Kim Taehyung não nasceu em uma família rica; tinha um pai alcoólatra e uma mãe que já havia sofrido a vida toda. Desde que nasceu, nunca viveu, apenas sobreviveu. Ele viu sua mãe apanhar até os sete anos de seu pai, quando ela conheceu seu padrasto. Ela resolveu que seria uma boa ideia deixar Taehyung com seus dois irmãos mais velhos, Kim Sungmin e Kim Mingyu, o que era um problema, pois eles também eram crianças. Ela saiu durante três dias e deixou comida para apenas um dia. Foi quando eles foram pedir comida na rua e acabaram em um abrigo. Lá começou sua história de amor ou de dor; não sabemos, mas a dor nem sempre anda longe do amor, pois amar às vezes também dói.

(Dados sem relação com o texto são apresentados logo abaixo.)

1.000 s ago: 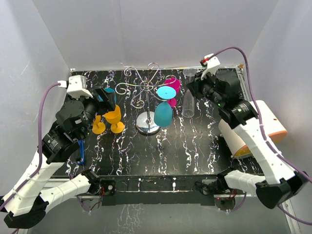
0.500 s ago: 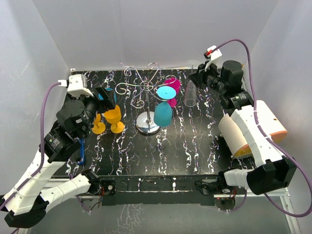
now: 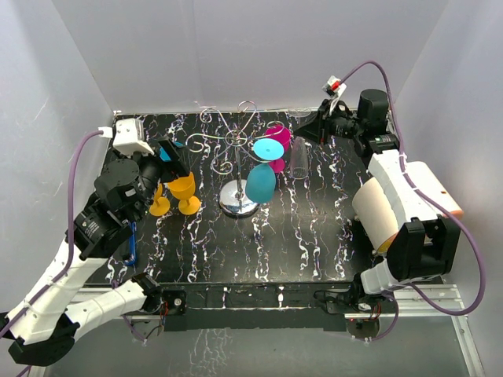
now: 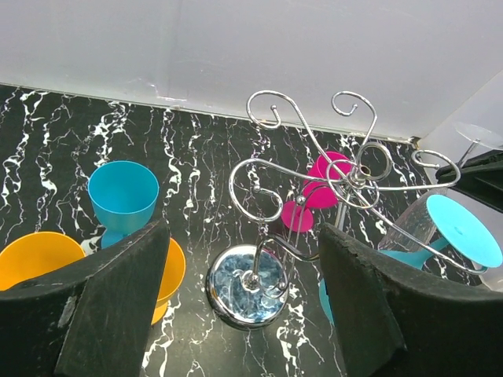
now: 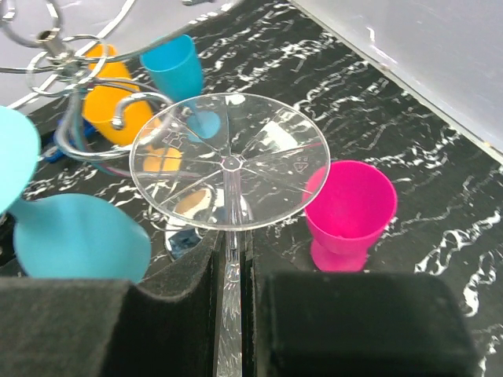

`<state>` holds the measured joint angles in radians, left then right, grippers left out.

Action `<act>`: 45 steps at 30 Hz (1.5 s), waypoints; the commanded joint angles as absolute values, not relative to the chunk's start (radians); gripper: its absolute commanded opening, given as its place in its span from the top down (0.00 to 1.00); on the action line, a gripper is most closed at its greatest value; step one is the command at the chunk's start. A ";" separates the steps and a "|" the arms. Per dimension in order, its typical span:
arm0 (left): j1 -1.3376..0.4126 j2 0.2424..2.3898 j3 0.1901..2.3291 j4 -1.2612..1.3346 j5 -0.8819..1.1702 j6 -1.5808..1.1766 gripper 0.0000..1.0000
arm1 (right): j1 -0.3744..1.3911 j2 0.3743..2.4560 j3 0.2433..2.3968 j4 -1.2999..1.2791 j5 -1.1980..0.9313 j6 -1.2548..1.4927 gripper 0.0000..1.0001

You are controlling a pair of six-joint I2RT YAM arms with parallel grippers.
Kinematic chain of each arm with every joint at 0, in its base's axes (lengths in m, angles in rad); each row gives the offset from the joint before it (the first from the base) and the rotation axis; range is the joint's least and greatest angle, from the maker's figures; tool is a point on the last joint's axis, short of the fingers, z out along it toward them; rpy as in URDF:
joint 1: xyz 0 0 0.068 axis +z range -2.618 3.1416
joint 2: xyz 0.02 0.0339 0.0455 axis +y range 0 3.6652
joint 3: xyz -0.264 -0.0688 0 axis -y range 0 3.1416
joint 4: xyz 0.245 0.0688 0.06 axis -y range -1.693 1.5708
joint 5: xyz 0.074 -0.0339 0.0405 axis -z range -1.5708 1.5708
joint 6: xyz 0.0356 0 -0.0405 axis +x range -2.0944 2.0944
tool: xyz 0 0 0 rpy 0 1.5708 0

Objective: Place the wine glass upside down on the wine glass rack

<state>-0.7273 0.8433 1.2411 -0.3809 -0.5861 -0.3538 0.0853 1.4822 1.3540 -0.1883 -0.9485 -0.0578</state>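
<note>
The wine glass rack (image 3: 236, 145) is a silver wire stand on a chrome dome base (image 3: 238, 201) at mid-table; it also shows in the left wrist view (image 4: 245, 284). A teal glass (image 3: 262, 179) hangs upside down on it. My right gripper (image 3: 316, 126) is shut on the stem (image 5: 233, 259) of a clear wine glass (image 3: 299, 159). The glass is upside down, foot (image 5: 229, 161) up, just right of the rack's arms (image 5: 75, 75). My left gripper (image 4: 244, 314) is open and empty, left of the rack.
Two orange glasses (image 3: 182, 188) and a blue glass (image 4: 122, 192) stand left of the rack. A magenta glass (image 5: 350, 212) stands upright behind the rack's right side. A white and orange cylinder (image 3: 393, 212) lies at the table's right edge.
My right gripper has moved back and left with the clear glass, bringing it closer to the rack's right arms. The left arm has barely moved.
</note>
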 commanded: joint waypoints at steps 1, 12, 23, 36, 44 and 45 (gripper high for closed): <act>-0.723 0.839 1.265 -0.371 -0.570 -0.365 0.25 | 0.090 1.487 1.415 -0.072 -1.088 -0.020 1.00; -0.721 0.865 1.271 -0.356 -0.557 -0.364 0.24 | 0.136 1.590 1.437 0.123 -1.053 0.110 1.00; -0.722 0.864 1.264 -0.370 -0.553 -0.376 0.24 | 0.179 1.667 1.492 0.137 -1.106 0.123 1.00; -0.722 0.874 1.259 -0.372 -0.540 -0.382 0.24 | 0.221 1.677 1.470 0.113 -1.136 0.091 1.00; -0.722 0.892 1.269 -0.376 -0.521 -0.379 0.23 | 0.221 1.684 1.459 0.112 -1.208 0.080 1.00; -0.722 0.895 1.279 -0.376 -0.512 -0.372 0.23 | 0.221 1.688 1.465 0.110 -1.220 0.081 1.00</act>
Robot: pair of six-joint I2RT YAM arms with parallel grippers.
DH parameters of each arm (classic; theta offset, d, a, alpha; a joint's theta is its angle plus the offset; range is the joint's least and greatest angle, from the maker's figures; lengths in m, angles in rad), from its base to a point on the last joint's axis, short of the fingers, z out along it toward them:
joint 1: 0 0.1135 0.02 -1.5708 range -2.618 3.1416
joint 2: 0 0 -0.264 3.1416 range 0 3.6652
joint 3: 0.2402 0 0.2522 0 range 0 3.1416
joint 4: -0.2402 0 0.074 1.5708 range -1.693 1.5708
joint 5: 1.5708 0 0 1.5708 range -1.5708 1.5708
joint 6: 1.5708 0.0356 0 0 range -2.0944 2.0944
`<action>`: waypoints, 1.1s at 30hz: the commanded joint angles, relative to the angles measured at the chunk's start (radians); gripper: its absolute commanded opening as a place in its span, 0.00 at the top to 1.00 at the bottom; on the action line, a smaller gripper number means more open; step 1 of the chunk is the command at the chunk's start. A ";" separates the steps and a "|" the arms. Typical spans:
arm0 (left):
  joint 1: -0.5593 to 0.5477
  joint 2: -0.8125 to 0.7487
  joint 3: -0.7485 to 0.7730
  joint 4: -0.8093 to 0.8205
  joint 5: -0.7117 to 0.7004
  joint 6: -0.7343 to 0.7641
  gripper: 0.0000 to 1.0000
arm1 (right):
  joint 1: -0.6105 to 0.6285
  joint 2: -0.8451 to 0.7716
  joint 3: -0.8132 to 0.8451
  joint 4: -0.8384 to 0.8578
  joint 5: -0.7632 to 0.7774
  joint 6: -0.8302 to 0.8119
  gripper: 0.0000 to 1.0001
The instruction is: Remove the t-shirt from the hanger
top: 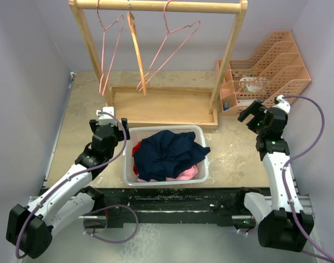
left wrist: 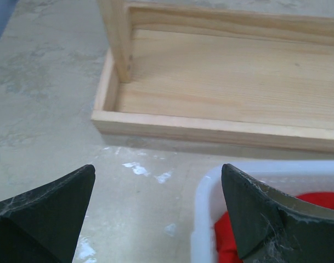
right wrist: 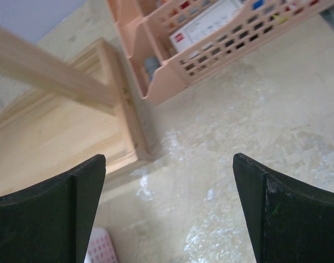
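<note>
Navy t-shirt crumpled in white basket, on top of red and pink clothes. All three hangers on rack bare, so I reckon job's done. Left gripper spread wide, empty; right gripper same.

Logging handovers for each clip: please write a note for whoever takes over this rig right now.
Left gripper: open, empty, at the far left corner of the white basket.
Right gripper: open, empty, near the peach organizer.
On the wooden rack, the two pink wire hangers and the wooden hanger all hang bare.
The navy garment lies crumpled in the basket over red and pink clothes.
Done: the shirt appears to be off its hanger.
Left: nothing obvious; confirm that the navy garment is the t-shirt.
</note>
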 commanded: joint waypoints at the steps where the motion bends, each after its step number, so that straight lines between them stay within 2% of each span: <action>1: 0.146 0.013 -0.017 0.070 0.029 -0.035 0.01 | -0.122 0.027 -0.002 0.088 -0.134 0.029 0.00; 3: 0.273 0.017 -0.038 0.097 0.158 -0.091 0.01 | -0.123 0.030 0.007 0.073 -0.103 0.031 0.00; 6: 0.430 0.063 -0.051 0.146 0.266 -0.129 0.01 | -0.124 0.023 0.016 0.042 -0.081 0.032 0.00; 9: 0.495 0.105 -0.053 0.187 0.305 -0.119 0.01 | -0.124 -0.001 0.021 0.020 -0.076 0.028 0.00; 16: 0.502 0.034 -0.130 0.236 0.262 -0.042 0.01 | -0.124 -0.097 -0.011 0.059 -0.025 0.002 0.00; 26: 0.503 -0.050 -0.177 0.220 0.273 -0.055 0.01 | -0.123 -0.104 -0.007 0.016 -0.007 0.006 0.00; 33: 0.502 -0.051 -0.178 0.220 0.280 -0.060 0.01 | -0.124 -0.123 -0.007 0.015 0.031 -0.013 0.00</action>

Min Yoongi vem de uma família rica, sim, mas ele não desfrutou dessa riqueza, pois, quando tinha meses de idade, foi abandonado na porta do abrigo por seu avô. Ele cresceu naquele abrigo vendo as crianças sendo adotadas, as crianças indo, crianças indo, mas ele nunca ia embora. Lá, ele aprendeu etiquetas, aprendeu a se portar à mesa, mas não aprendeu o que era o amor de uma família, porque ser amado pelas cuidadoras do abrigo não era ser amado pelos seus pais. Ele precisa descobrir o que é ser amado, e dentro do abrigo ele vê três garotos chegarem, entre eles um garoto que se torna seu colega de quarto. Será que ele vai descobrir que, fora as dores do abandono, existe a dor de amar alguém que já foi muito machucado?
Duas histórias, questões diferentes: um amor de infância ou uma história de sobrevivência em que duas pessoas machucadas podem descobrir que existe amor na dor. Porque nem tudo se resume a dores; quando dois corações batem em um compasso, descobrem o amor que nos faz vencer.